3. Remove from heat and allow to cool slightly. While this is happening, you can separate your eggs from their yolks if you haven’t already. Except that the recipe already called for them separately, and we do read recipes, don’t we? That means you should’ve done it by now, you slacker. Add the grated cheeses to the béchamel, stir lightly and allow it to sit and melt.
4. After that small wait, stir the cheese in completely until incorporated. Adding the cheese should have cooled down the sauce to lukewarm. If it is still hot and steaming, let it sit a bit longer. When cooled, whisk in your egg yolks, chives, salt, white pepper and cayenne pepper.
NOTE: At this point, you can set the yolk/bechamel mixture and egg whites into the fridge in separate containers for no more than two days. Allow them to come back to room temperature before continuing.
5. Using the extra greasing butter, grease the interior of four 8-9oz ramekins. Add finely grated parmiggiano reggiano or grana padano and coat the butter as completely as possible.
6. With a hand-mixer or stand mixer (or if you’re a masochist, with your arm and a whisk), beat the egg whites until stiff and fluffy (stiff peaks stage). Fold the whites into the yolk mixture in thirds, making sure it’s all incorporated before adding the next third.
7. Pour the egg batter into the greased and cheesed ramekins, right to the top. This is a thinner soufflé batter, so top-hat tricks won’t easily work on it.

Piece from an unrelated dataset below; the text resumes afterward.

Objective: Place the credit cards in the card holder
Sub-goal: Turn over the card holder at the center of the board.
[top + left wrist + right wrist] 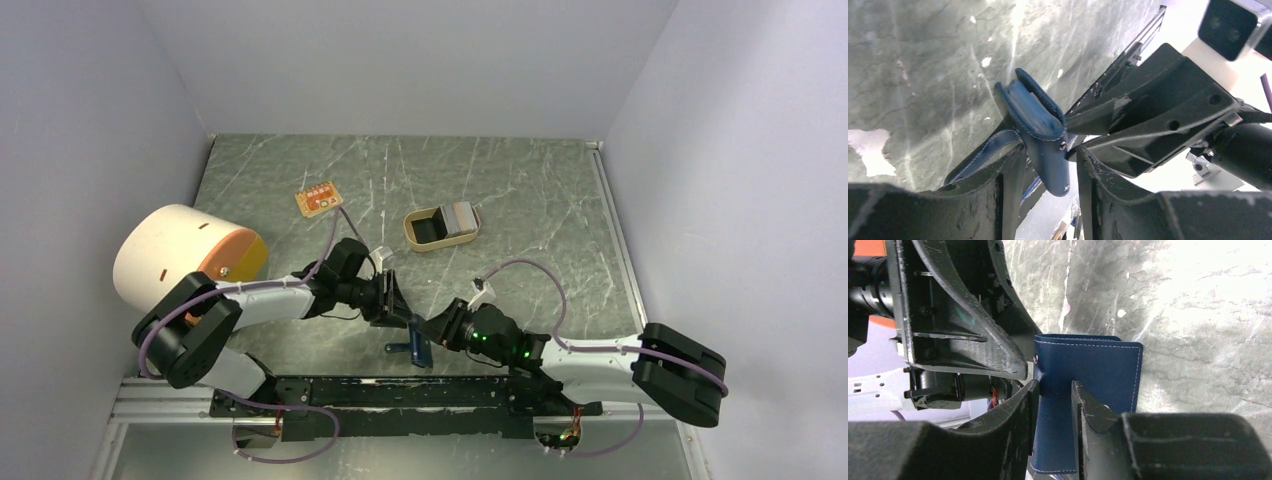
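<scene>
The navy card holder (418, 346) stands on edge just off the table between my two grippers. The right gripper (432, 328) is shut on it: in the right wrist view, navy leather (1098, 370) fills the gap between the fingers (1054, 386). My left gripper (393, 300) is open. The holder's snap tab (1058, 167) hangs between its fingers (1050, 150) with a gap on each side, and one flap (983, 152) rests on the left finger. The grey credit cards (462, 216) lie in a tan tray farther back, away from both grippers.
The tan oval tray (440, 247) sits mid-table. A small orange board (318, 198) lies back left. A big white and orange cylinder (185, 255) stands at the left edge, by the left arm. Walls close in the table on three sides.
</scene>
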Motion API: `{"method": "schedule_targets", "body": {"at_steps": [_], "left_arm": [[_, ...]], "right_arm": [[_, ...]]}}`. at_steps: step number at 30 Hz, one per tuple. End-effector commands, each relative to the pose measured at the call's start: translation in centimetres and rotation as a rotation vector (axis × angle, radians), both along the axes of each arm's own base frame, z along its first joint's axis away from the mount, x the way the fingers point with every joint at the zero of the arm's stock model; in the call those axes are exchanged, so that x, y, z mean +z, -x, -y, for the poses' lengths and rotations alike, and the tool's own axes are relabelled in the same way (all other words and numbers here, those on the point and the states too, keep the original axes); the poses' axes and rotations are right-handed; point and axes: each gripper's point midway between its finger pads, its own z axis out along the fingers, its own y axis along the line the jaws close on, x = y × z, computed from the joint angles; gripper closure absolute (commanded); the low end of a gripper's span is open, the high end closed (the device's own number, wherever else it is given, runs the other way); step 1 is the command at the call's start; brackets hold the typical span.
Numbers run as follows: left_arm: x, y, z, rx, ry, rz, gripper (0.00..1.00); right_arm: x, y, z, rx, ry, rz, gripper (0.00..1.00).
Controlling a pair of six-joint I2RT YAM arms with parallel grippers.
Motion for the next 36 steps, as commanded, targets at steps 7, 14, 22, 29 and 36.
{"method": "schedule_targets", "body": {"at_steps": [7, 14, 22, 29, 36], "left_arm": [[-0.6, -0.2, 0.5, -0.025, -0.006, 0.003, 0.49], [-0.5, -0.7, 1.2, -0.030, -0.026, 0.012, 0.49], [-1.5, -0.8, 1.0, -0.028, -0.127, 0.014, 0.83], [7.1, -1.9, 3.9, -0.072, 0.106, 0.109, 0.91], [10.9, -1.0, 4.1, -0.056, 0.319, 0.102, 0.91]], "right_arm": [[-0.5, 0.3, 0.2, 0.014, 0.022, 0.013, 0.68], [-0.6, 0.4, -0.6, 0.051, 0.042, 0.016, 0.67], [0.7, 0.0, 0.1, 0.054, 0.120, 0.067, 0.57], [7.1, -2.0, 4.2, -0.109, 0.126, 0.192, 0.37], [12.6, -2.8, 7.9, -0.254, 0.064, 0.269, 0.38]]}}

Don’t worry anyway, this recipe is a grower, not a shower. Place filled ramekins on a sheet pan and into the oven. Immediately turn the temperature down to 190°C/375°F and bake for 22-25 minutes, until well risen and still slightly wobbly.
8. Serve immediately. Like, don’t even think about it. Launch it molten hot into your mouth. Chase it with a dainty salad, like the one in the pictures.